What the exercise asks:
In the listing below, locate the line that contains "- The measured" and the line that contains "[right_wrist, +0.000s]". Restate word for word those two lines and every line between them, and nothing else.

Available data:
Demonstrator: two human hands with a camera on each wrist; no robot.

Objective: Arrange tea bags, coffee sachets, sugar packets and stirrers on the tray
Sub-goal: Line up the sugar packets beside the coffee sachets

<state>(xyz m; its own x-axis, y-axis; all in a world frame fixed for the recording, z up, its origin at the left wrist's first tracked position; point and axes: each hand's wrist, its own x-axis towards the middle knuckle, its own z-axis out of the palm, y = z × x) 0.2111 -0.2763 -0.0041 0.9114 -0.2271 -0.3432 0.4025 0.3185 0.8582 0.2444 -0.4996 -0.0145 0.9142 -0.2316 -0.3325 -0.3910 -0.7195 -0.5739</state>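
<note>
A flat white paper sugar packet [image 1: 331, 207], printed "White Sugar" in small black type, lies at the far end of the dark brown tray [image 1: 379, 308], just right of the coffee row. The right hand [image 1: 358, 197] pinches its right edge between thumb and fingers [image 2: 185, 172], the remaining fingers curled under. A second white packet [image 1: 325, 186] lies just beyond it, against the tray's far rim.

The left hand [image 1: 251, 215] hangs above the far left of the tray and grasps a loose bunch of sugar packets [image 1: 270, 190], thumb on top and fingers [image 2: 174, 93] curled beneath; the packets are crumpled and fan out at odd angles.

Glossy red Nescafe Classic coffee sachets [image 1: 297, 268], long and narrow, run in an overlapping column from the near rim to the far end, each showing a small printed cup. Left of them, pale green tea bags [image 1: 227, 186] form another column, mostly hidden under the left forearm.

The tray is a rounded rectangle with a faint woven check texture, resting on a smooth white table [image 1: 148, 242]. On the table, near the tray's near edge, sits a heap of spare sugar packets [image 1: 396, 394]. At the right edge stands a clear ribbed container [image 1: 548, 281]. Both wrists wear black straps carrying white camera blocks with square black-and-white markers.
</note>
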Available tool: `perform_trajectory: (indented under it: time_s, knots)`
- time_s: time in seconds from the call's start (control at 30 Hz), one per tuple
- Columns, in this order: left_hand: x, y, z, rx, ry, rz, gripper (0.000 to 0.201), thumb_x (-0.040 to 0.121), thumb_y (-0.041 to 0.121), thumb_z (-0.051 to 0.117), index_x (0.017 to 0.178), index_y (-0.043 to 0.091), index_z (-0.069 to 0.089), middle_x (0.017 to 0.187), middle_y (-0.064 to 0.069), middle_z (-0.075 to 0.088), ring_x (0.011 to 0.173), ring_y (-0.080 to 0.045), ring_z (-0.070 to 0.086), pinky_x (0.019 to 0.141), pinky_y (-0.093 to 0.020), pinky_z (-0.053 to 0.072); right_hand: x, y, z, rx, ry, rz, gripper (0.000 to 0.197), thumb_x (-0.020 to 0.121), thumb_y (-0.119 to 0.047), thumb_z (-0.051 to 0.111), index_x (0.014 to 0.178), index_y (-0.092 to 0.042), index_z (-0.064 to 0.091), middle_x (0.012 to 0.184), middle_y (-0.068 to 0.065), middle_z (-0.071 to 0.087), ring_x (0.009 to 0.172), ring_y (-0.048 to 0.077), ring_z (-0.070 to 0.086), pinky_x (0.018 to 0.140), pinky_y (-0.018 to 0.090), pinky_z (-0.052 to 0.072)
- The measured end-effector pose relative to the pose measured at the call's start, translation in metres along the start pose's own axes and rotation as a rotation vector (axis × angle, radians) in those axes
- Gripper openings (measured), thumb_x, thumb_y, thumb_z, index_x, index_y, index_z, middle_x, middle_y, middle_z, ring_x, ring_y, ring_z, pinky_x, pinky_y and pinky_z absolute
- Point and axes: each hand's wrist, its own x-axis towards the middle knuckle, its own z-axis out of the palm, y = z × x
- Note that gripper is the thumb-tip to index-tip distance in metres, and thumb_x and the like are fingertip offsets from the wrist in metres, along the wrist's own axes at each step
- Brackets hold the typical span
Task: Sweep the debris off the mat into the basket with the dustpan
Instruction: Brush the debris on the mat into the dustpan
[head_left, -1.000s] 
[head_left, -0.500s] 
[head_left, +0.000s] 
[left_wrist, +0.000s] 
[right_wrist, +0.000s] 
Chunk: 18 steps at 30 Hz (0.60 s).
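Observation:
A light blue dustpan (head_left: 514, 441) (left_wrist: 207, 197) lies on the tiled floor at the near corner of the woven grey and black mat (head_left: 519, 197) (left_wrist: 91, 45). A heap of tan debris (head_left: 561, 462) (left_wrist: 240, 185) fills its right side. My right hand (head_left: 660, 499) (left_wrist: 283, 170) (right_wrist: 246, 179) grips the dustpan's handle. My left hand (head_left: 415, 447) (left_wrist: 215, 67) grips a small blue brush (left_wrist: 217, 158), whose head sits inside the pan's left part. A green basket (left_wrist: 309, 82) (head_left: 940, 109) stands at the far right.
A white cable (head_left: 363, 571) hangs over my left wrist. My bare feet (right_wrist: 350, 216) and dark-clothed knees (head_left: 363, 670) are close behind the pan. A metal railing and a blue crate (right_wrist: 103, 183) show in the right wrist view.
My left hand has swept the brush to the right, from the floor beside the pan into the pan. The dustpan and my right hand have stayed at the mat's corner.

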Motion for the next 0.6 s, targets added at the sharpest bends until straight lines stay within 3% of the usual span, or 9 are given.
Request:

Response to this task:
- The measured end-effector pose relative to the pose measured at the call's start, translation in metres along the start pose's own axes and rotation as a rotation vector (axis × angle, radians) in those axes
- Gripper openings (measured), thumb_x, thumb_y, thumb_z, index_x, index_y, index_z, middle_x, middle_y, middle_z, ring_x, ring_y, ring_z, pinky_x, pinky_y and pinky_z absolute
- Point and axes: each hand's wrist, its own x-axis towards the middle knuckle, its own z-axis out of the palm, y = z × x
- Note that gripper is the thumb-tip to index-tip distance in metres, and thumb_x and the like are fingertip offsets from the wrist in metres, along the wrist's own axes at each step
- Brackets hold the typical span
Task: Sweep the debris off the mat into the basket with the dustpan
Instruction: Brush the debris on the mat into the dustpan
[head_left, -1.000s] 
[head_left, -0.500s] 
[head_left, +0.000s] 
[left_wrist, +0.000s] 
[right_wrist, +0.000s] 

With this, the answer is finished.